[The input Boundary: Start]
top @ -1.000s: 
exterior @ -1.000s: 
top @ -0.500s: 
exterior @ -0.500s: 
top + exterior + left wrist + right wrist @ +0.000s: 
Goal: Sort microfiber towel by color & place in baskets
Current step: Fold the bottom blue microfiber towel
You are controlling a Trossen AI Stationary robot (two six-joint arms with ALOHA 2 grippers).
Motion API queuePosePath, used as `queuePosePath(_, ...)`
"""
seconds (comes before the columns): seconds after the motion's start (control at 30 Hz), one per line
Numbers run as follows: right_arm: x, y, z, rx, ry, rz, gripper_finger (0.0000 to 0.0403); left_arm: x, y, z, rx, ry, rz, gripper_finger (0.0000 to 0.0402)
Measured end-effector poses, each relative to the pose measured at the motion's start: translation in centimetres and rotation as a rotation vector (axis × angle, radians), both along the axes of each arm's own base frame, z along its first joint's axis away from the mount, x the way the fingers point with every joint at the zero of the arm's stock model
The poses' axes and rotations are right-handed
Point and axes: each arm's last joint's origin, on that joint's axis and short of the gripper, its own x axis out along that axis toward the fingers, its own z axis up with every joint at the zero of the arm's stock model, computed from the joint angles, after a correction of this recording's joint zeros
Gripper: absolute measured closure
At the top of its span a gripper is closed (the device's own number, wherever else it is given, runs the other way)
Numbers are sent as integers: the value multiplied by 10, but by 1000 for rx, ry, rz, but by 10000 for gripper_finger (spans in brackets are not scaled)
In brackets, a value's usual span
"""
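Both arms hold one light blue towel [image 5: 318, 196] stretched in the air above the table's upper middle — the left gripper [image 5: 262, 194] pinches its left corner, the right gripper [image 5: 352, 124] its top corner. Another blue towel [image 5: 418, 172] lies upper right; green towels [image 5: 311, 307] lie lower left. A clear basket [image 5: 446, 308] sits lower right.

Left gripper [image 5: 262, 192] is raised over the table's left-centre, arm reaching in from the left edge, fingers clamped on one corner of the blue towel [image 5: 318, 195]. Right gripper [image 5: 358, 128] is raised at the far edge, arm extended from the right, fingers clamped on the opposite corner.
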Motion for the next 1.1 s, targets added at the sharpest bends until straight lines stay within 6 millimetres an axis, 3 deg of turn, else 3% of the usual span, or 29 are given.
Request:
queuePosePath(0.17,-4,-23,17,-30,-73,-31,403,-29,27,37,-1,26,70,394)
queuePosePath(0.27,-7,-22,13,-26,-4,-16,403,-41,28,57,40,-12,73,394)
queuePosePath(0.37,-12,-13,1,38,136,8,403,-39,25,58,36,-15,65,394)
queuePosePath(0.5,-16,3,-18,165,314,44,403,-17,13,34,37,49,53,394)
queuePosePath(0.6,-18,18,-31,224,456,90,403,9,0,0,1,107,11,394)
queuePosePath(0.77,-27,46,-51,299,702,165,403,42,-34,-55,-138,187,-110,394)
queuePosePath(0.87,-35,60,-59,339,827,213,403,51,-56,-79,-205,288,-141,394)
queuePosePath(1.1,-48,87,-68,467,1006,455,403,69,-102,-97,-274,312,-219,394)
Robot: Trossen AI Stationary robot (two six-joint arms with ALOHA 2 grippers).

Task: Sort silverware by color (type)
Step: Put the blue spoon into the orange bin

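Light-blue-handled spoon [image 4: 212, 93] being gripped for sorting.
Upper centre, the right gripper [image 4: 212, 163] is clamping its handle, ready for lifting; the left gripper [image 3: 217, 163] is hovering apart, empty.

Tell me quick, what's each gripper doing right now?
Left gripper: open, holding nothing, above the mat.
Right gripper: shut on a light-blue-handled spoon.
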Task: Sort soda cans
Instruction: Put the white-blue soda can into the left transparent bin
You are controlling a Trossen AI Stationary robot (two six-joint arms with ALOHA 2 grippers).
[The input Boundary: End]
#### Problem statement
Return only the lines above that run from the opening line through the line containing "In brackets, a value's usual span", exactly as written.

#### Answer area
top @ -1.000s: 
exterior @ -1.000s: 
top @ -0.500s: 
exterior @ -0.500s: 
top + exterior + left wrist + right wrist @ +0.000s: 
Goal: Sort microfiber towel by color & place in baskets
Current step: Fold the bottom blue microfiber towel
You are controlling a Trossen AI Stationary robot (two six-joint arms with ALOHA 2 grippers).
Motion API queuePosePath, used as `queuePosePath(_, ...)`
"""
seconds (comes before the columns): seconds after the motion's start (control at 30 Hz), one per line
Numbers run as follows: right_arm: x, y, z, rx, ry, rz, gripper_finger (0.0000 to 0.0403); left_arm: x, y, z, rx, ry, rz, gripper_finger (0.0000 to 0.0402)
Measured end-effector poses, each relative to the pose measured at the motion's start: translation in centimetres and rotation as a rotation vector (axis × angle, radians), both along the axes of each arm's own base frame, z along its first joint's axis away from the mount, x the way the fingers point with every joint at the zero of the arm's stock model
The poses' axes and rotations are right-handed
Point and axes: each arm's last joint's origin, on that joint's axis and short of the gripper, its own x axis out along that axis toward the fingers, its own z axis up with every joint at the zero of the arm's stock model, computed from the joint angles, after a correction of this recording's joint zeros
Gripper: absolute measured closure
At the top of its span a gripper is closed (the device's own number, wherever else it is given, runs the other way)
Numbers are sent as integers: the value multiplied by 10, but by 1000 for rx, ry, rz, but by 10000 for gripper_finger (spans in brackets are not scaled)
In brackets, a value's usual span

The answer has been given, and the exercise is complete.